PROBLEM TO SOLVE:
Repeat the data in full. Drop every picture.

*-*-*

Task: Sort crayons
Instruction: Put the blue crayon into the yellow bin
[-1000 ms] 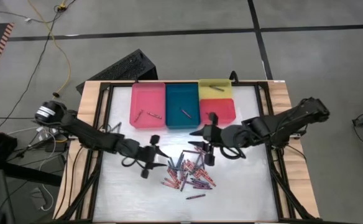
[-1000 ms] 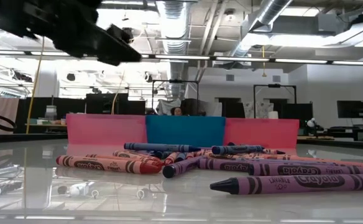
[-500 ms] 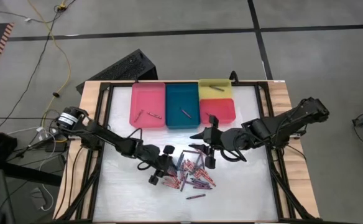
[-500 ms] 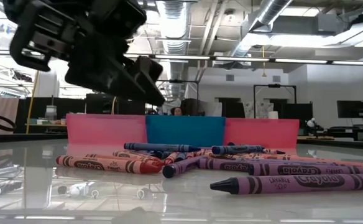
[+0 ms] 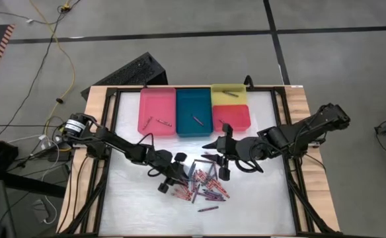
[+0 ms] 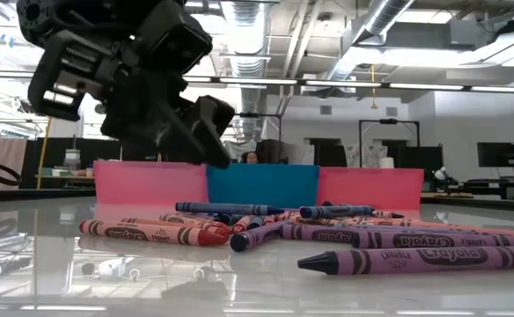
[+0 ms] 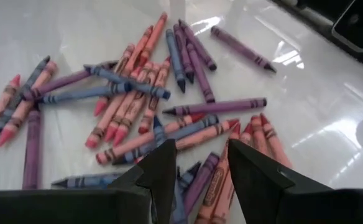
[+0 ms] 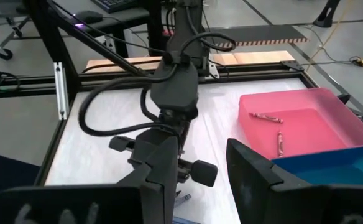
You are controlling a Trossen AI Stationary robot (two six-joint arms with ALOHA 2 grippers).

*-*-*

RESPONSE AREA:
Task: Sort crayons
Instruction: Put the blue crayon into the yellow bin
[-1000 ms] 
[-1000 ms] 
[-500 ms] 
[-500 ms] 
[+0 ms] 
[+0 ms] 
[+0 ms] 
[+0 ms] 
You are controlling a Trossen AI Stationary robot (two six-joint arms with ALOHA 2 grippers).

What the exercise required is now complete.